Второй скандал, на котором Пшибышевский останавливается в своих мемуарах, – любовная связь с женой поэта Каспровича Ядвигой. Начались эти отношения вскоре после того, как Пшибышевский вернулся со своей женой-норвежкой Дагни Жюэль в Польшу и увлекся одновременно двумя женщинами – Ядвигой Каспрович и Аниелой Пояковной. В 1901 году Дагни была застрелена в Тифлисе одним из поклонников Пшибышевского, и Ядвига, расставшись со своим мужем, переехала к Пшибышевскому. Излагая этот эпизод в воспоминаниях, Пшибышевский возвращается к проблеме вины: «Возмущение и град камней, – пишет он, – обрушились на нас после развода Каспровичей»; между тем никакой вины ни за Ядвигой, ни за собой он не видит, ибо художник «живет не так, как хочет, а повинуется живущей в нем вечной метафизической сущности, которая его формирует» (1994, 344). К тому же Ядвига, покинув Каспровича, именно этим сделала из него подлинного художника. Общество не подозревало, «каким образом сказалось это переживание на творчестве Каспровича, который лишь теперь, под непосильной тяжестью личной боли, обрел те могучие силы, которые породили его “Гимны”» (Там же). Скандал, так же как и в случае с Белым, является катализатором художественного творчества, но функционирует он иначе: для Белого создание романа дает надежду на выздоровление, необходимое для спасения жизни; но для Пшибышевского с его обоготворением художника и искусства именно искусство подлежит спасению ценой пожертвованной ему жизни.
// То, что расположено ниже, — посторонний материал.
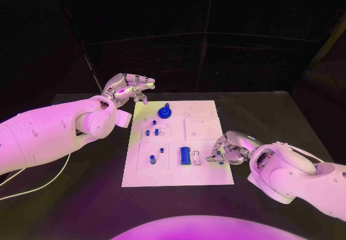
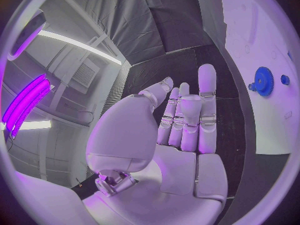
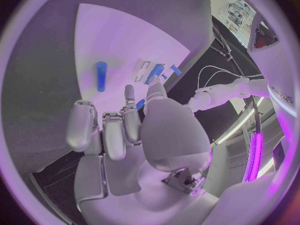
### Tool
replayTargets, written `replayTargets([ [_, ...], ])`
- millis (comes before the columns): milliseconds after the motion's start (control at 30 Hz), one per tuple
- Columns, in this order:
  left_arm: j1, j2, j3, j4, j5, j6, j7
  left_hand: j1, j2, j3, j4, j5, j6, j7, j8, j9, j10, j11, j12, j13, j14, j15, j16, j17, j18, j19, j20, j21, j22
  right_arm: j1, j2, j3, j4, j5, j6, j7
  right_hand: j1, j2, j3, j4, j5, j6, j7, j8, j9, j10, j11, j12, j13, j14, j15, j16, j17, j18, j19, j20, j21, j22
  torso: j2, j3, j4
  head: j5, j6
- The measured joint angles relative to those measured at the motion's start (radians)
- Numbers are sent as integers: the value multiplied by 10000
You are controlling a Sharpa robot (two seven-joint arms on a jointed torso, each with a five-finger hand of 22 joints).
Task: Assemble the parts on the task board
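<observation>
The task board (image 1: 209, 175) lies in the middle of the black table (image 1: 86, 200); on it a blue gear (image 1: 165, 111) stands near the far edge, several small blue pegs (image 1: 152, 132) sit in the left half, and a long blue bar (image 1: 185, 156) lies nearer the front; the right hand (image 1: 229, 149) rests at the board's right edge just beside the bar, its fingers curled around a small blue part (image 3: 141, 104); the left hand (image 1: 128, 87) hovers beyond the board's far left corner, fingers loosely apart and holding nothing.
</observation>
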Motion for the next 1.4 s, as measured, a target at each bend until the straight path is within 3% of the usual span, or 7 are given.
replayTargets([
  [167,-1,9,-1,0,0,-3,0,0,0,0,0,0,0,0,0,0,0,0,0,0,0,0,0,0,0,0,0,0,0,1,-527,-2,-37,275,-169,-13,118,117,-15,-74,166,-105,37,-160,-60,-133,24,-282,8,37,39,-104,-1,-1,-96,26,-98,-179,-18,-10,-45,-116,5],
  [433,-1,12,-2,-1,0,-4,0,0,0,0,0,0,0,0,0,0,0,0,0,-1,0,0,0,0,0,0,0,0,0,-3,-519,-7,-381,348,-219,1,235,234,-17,-128,281,-105,37,-275,-92,-180,71,-369,30,37,41,-168,-1,-1,-160,21,-146,-316,-23,4,-114,-193,22],
  [933,-3,41,-19,-26,0,4,-11,0,0,0,0,0,0,0,0,0,0,0,0,7,0,0,0,0,0,0,0,0,1,-15,202,-10,-1077,77,195,-421,249,248,-58,-169,318,-105,37,-293,-101,-232,54,-450,90,37,42,-168,-3,0,-195,55,-183,-335,-30,-3,-81,-226,-3],
  [1400,-3,41,-27,-32,0,7,-21,0,0,0,0,0,0,0,-1,0,0,0,0,6,0,0,0,0,1,0,0,0,1,6,387,14,-1179,-71,914,-629,599,373,-42,-379,482,41,1,-393,-100,-250,72,-447,449,20,62,-168,-3,-1,-195,55,-183,-294,-36,-9,-97,-209,-16],
])
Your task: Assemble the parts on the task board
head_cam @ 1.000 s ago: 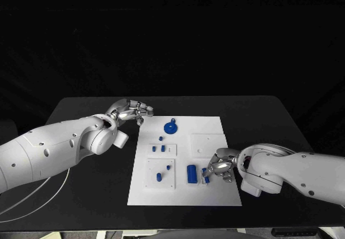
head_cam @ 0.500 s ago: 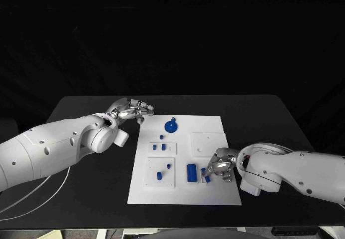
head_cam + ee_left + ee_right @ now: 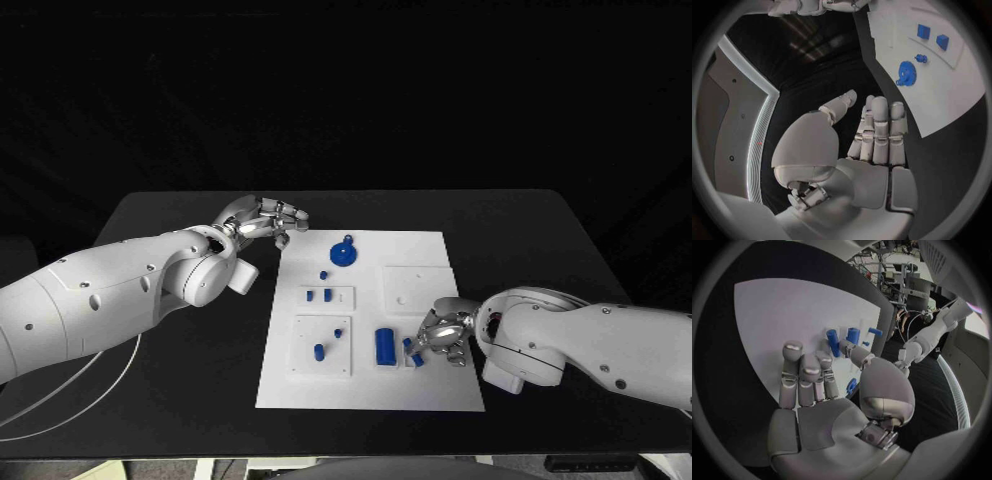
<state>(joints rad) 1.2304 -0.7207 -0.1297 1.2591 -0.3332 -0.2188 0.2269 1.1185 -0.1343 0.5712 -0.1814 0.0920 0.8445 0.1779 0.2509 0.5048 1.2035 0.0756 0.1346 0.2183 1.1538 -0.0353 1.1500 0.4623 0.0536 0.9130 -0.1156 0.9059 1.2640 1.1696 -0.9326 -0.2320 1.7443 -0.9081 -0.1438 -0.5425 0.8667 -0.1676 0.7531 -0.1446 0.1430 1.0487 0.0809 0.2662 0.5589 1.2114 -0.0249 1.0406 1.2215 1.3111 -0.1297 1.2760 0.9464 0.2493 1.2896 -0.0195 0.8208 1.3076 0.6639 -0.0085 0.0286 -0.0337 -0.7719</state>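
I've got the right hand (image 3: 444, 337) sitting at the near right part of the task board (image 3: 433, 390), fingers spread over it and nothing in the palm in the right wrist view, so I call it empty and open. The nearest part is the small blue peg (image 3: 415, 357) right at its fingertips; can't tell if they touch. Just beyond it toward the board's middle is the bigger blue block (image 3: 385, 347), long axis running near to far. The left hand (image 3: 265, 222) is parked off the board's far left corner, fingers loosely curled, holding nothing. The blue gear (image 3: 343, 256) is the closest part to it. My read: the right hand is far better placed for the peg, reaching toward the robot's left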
Скандалы имеют, как представляется, тенденцию к повторению, они предполагают дублирование одних и тех же ситуаций, будь то в тексте или в жизни. Они жонглируют истиной, развенчивая ее или скрывая, они нуждаются в потрясении, следуя за ним или его провоцируя, они раскрепощают язык тела. В искусстве и в жизни они занимают место на границе между ложью и нервным возбуждением и содержат угрозу жизни, ибо скандалиста ожидает ранняя смерть: «Если ты будешь якшаться и впредь с декадентами, то ‹…› не жилец ты на свете» (Белый, 1990а, 313).
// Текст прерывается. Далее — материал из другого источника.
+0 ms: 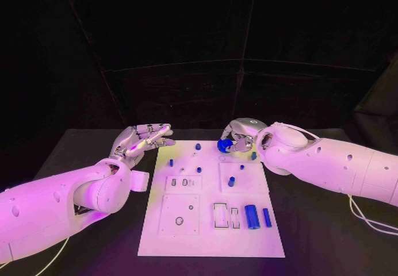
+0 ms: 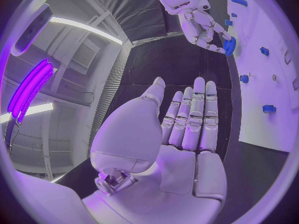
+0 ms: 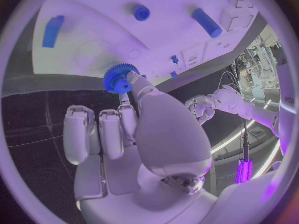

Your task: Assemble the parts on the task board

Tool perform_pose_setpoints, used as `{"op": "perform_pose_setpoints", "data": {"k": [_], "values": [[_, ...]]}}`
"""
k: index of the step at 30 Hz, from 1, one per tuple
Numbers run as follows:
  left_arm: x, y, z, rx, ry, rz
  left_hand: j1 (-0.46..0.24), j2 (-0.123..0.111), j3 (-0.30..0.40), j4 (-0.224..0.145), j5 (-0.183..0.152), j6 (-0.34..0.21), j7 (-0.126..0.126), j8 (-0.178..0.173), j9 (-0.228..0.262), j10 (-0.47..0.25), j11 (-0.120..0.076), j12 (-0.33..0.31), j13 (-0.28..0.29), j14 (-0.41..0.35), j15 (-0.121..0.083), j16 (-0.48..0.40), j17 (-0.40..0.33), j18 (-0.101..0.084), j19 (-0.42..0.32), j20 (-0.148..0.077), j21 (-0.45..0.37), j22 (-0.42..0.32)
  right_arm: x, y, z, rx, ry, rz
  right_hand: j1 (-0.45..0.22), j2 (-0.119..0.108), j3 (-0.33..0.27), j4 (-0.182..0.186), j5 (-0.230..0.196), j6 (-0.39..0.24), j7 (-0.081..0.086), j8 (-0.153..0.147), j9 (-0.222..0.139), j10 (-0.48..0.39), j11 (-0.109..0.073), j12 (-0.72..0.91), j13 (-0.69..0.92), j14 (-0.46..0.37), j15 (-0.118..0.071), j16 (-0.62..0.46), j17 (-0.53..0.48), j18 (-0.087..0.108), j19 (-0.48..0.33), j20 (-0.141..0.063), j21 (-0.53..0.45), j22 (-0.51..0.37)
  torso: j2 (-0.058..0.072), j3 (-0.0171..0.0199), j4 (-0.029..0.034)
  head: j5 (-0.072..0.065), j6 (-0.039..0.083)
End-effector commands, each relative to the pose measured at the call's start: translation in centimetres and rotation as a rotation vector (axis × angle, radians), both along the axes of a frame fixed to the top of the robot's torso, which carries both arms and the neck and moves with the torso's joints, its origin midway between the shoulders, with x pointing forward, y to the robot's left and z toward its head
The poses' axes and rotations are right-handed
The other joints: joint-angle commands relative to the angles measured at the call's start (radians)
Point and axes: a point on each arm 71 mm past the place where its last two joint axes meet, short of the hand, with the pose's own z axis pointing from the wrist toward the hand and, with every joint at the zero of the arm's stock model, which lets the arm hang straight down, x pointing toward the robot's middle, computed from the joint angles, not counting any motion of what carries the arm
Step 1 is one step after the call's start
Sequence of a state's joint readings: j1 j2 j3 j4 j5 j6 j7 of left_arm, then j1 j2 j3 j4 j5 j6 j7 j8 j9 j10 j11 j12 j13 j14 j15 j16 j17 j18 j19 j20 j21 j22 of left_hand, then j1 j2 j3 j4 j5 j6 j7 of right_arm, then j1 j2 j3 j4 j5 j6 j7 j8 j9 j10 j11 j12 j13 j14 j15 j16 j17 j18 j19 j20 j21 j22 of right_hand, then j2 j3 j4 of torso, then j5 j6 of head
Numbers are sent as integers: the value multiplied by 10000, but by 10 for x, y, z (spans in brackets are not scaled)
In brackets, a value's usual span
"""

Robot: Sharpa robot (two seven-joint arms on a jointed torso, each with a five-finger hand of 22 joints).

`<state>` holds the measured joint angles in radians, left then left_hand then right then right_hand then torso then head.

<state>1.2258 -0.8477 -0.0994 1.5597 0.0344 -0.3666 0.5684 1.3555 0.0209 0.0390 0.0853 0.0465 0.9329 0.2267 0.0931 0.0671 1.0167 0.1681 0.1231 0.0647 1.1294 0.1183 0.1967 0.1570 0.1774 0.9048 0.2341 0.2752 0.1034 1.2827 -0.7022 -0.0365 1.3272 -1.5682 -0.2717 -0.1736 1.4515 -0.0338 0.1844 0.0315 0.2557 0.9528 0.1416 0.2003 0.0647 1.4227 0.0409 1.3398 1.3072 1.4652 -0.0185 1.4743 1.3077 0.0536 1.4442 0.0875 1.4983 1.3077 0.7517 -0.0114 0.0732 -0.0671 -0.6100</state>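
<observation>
Right hand (image 1: 238,137) pinches a blue gear (image 1: 224,145) above the white board (image 1: 211,230) at its 12 o'clock edge — mid-placement, seemingly. Left hand (image 1: 146,138), flat and empty, hovers at 10 o'clock. Next: seat the gear on its peg.

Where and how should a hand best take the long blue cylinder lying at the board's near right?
Probably across the middle of the blue cylinder, from above. It lies flat on the task board, long axis running away from the robot, with its rounded sides exposed between neighbouring parts.
</observation>
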Motion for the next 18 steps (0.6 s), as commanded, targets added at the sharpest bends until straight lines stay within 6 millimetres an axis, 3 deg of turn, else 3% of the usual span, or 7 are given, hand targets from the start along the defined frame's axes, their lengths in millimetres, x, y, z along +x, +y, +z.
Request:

2.3.3. Я не есть другой . Ложные прочтения в романах Андрея Белого «Серебряный голубь» и Владимира Набокова «Отчаяние»
Поскольку предмет есть истинное и всеобщее, равное самому себе, сознание же изменчиво и не субстанционально, может случиться, что оно схватывает предмет ошибочно и создает иллюзию. Восприятие включает в себя сознание возможности самообмана.
Гегель . Феноменология духа
Каким образом роман с ключом продолжает оказывать воздействие после того, как уходят из жизни или теряют значение его герои да и сходит на нет сама его функция? В случае символистского романа сохраняется его метапоэтическое измерение, рассказ о творении. Интертекстуальная связь между «Серебряным голубем» и «Отчаянием» свидетельствует о том, что тема творения – в особенности творения неудавшегося – сохраняет свою продуктивность. В центре обоих романов стоит художник как лжетворец, узурпатор. Прочтение им книги мира заканчивается неудачей. Именно об этом пойдет речь в дальнейшем.
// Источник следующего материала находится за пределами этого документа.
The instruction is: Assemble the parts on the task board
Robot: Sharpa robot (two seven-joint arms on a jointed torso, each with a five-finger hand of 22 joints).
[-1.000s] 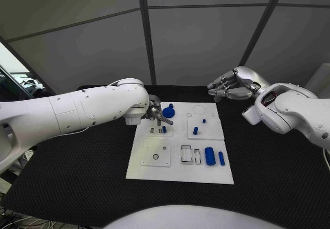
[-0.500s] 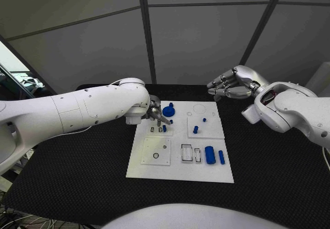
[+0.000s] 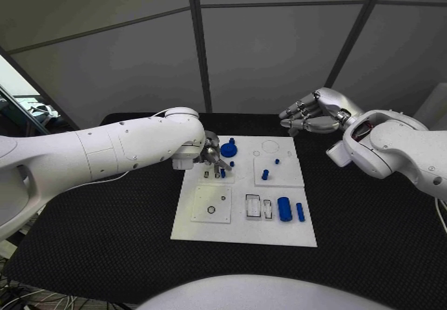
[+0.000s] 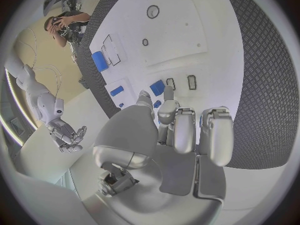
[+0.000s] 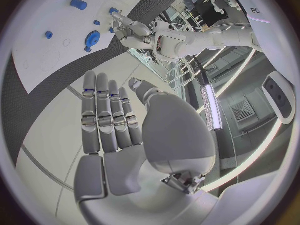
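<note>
- The left hand (image 3: 211,154) is down over the far-left part of the task board (image 3: 244,236), fingertips (image 4: 167,106) pointing onto the plate.
- In the left wrist view a small blue part (image 4: 157,87) lies just beyond those fingertips, beside two little slots; whether a finger actually touches it cannot be told, and nothing is plainly gripped. The fingers lie side by side, gently bent.
- From the head view, a round blue gear-like part (image 3: 228,150) sits right beside that hand, on its inner side.
- The right hand (image 3: 310,113) hangs in the air beyond the board's far-right corner, well apart from every part, fingers curled inward around nothing.
- More parts lie spread out: a small blue peg (image 3: 265,174) near the board's middle, a thick blue cylinder (image 3: 284,209) and a thinner blue bar (image 3: 300,212) side by side at the near-right.
- The board lies flat on the black table (image 3: 103,239), whose textured mat shows on every side of it.
- Grey wall panels stand behind the table.
- Broad open mat lies near, left and right of the board; the white left arm (image 3: 103,155) crosses the far-left stretch.
</note>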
В западноевропейской культуре, пишет Фуко в книге «Порядок вещей», утвердился «человек с одичавшей способностью улавливать сходство»: он «отчуждает себя в пользу аналогий», «принимает вещи за то, чем они не являются, а людей путает друг с другом» (Foucault, 1966, 63) и повсюду видит подобия. Родной брат безумца – поэт. Если безумец устанавливает воображаемое сходство, то поэт выявляет «скрытое родство вещей и их рассеянные подобия» (Там же): «Поэт переводит подобия в знаки, которые их выражают, безумец наделяет все знаки подобием, которое их в конце концов уничтожает» (Там же). Поэт и безумец обеспечивают границы порядка, выводя за них хаос, порождаемый подобиями [683].
Владимир Набоков также проявлял интерес к этой неравной паре – madman и genius . В эссе «Искусство литературы и здравый смысл» («The Art of Literature and Commonsense») [684]он проводит различие между больным сознанием безумца и высшим здоровьем гения [685]и наваждение противопоставляет вдохновению. Оба – и безумец, и гений – расчленяют мир на составные части, но первый не имеет сил создать из них новый, тогда как последний «берется за разборку, когда и где захочет, и во время занятия этого знает, что у него внутри кое-что помнит о грядущем итоге» (Nabokov, 1980a, 377). Вдохновение, творческий шок, определяет, по Набокову, ту точку, в которой разложение мира на составные части преобразуется в последующую гармонию, характеризующую произведение искусства.